Jessica Badgeley ’15, who graduated from Colorado College magna cum laude as a geology major and math minor, is the lead author of a study published in the Journal of Glaciology that solves a 100-year-old mystery surrounding Blood Falls, a red waterfall in Antarctica.

During the fall semester of her junior year at CC, Badgeley worked with University of Alaska Fairbanks glaciologist Erin Pettit and her team, seeking to understand why the waterfall sporadically would release iron-rich salty water, or brine. The brine exits the end of Taylor Glacier in East Antarctica, turning red from air contact as it descends 60 to 80 feet to the shore of a frozen lake below.

Pettit said she enlisted Badgeley to lead the study while she was still an undergraduate student to help with the overall mission of understanding the hydrological “plumbing” of cold-based glaciers. “Jessica’s work is a perfect example of the high level of work undergraduate students can do when you give them a challenge and set the expectations high,” says Pettit.

Badgeley was named a Goldwater Scholar her junior year at CC and currently is a graduate student at the University of Washington in the Department of Earth and Space Sciences.

New evidence links Blood Falls to a large source of salty water that may have been trapped underneath Taylor Glacier for more than a million years. The study, “An englacial hydrologic system of brine within a cold glacier: Blood Falls, McMurdo Dry Valleys, Antarctica,” maps the pathway this salty water takes from underneath the glacier to where it emerges as a red waterfall flowing over the glacier ice. The pathway has been a mystery since Blood Falls was discovered in 1911 by Griffith Taylor.

“The salts in the brine made this discovery possible by amplifying contrast with the fresh glacier ice,” says Badgeley. “Now we can tackle the challenge of understanding the role of liquid water — salty or fresh — in other extremely cold glaciers or permafrost environments.”

One of the study’s exciting findings, says Badgeley, is that liquid water can persist inside extremely cold glaciers, in this case 0°F, without freezing, something that scientists previously thought was nearly impossible.

Taylor Glacier is known as a cold-based glacier, which means the core of the glacier is persistently below freezing everywhere and its bottom remains frozen to the ground. More commonly, glaciers have a significant amount of ice that is at the freezing point (32°F) and very close to melting.

Pettit says that the flow of water in a cold glacier is possible because of how water freezes. “While it sounds counterintuitive, water releases heat as it freezes, and that heat warms the surrounding colder ice,” she says. This source of heat within Taylor Glacier combines with the lower freezing temperature of salty water (brine) to make brine movement in the extremely cold ice possible. “Taylor Glacier is now the coldest known glacier to have persistently flowing water.”

The research team used a technique called radio echo sounding, or radar, to detect and image the pathway of brine within the glacier. The method uses two antennae — one to transmit electrical pulses and one to receive the signals.
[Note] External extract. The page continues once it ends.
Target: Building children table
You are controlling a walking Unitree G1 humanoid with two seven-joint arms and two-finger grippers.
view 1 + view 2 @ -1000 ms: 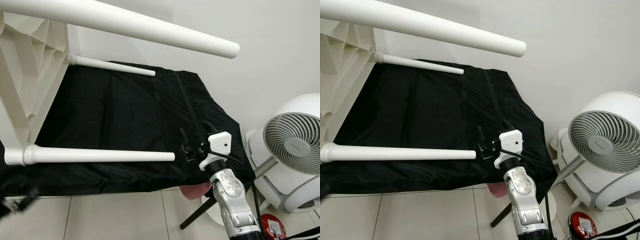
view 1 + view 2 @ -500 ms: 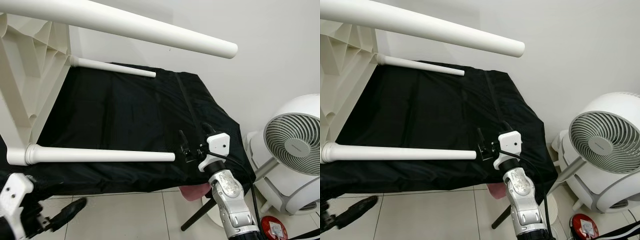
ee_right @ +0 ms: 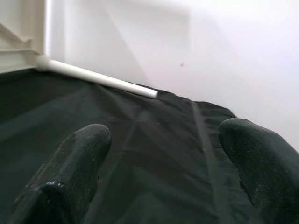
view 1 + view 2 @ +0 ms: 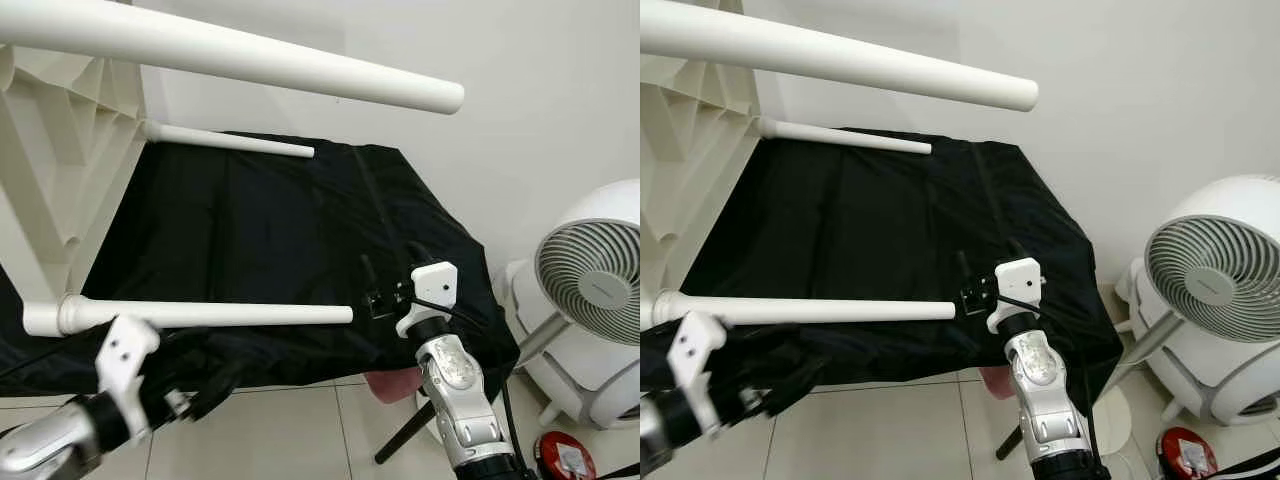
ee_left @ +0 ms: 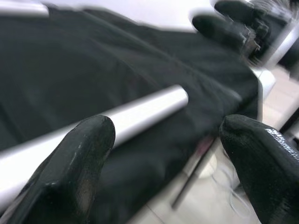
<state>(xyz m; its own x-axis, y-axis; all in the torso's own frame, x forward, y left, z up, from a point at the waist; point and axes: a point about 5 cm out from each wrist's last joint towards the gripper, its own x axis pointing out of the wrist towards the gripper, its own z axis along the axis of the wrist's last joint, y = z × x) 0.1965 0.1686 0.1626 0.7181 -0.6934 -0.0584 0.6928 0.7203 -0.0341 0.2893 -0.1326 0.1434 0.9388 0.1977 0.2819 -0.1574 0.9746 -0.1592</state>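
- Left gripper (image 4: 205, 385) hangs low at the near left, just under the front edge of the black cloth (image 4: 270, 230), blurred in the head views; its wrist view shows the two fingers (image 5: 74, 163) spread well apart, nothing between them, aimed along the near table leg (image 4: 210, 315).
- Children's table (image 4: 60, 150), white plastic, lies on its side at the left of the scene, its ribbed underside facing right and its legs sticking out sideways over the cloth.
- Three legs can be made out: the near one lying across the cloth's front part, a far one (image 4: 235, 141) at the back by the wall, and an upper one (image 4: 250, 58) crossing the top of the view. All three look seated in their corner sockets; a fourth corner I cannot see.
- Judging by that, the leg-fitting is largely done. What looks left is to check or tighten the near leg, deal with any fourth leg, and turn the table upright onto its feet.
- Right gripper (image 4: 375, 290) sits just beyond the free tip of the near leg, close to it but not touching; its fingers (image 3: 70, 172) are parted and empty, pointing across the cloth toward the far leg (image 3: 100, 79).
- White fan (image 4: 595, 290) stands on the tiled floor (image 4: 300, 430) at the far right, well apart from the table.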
“We moved the antennae around the glacier in grid-like patterns so that we could ‘see’ what was underneath us inside the ice, kind of like a bat uses echolocation to ‘see’ things around it,” said coauthor Christina Carr, who is a doctoral student at the University of Alaska Fairbanks.

The salts in the brine made the image possible because they create a large contrast to freshwater glacier ice.

The resulting image clearly shows that there is a pathway of brine feeding Blood Falls. It appears from underneath the glacier and then extends horizontally more than 300 feet to Blood Falls.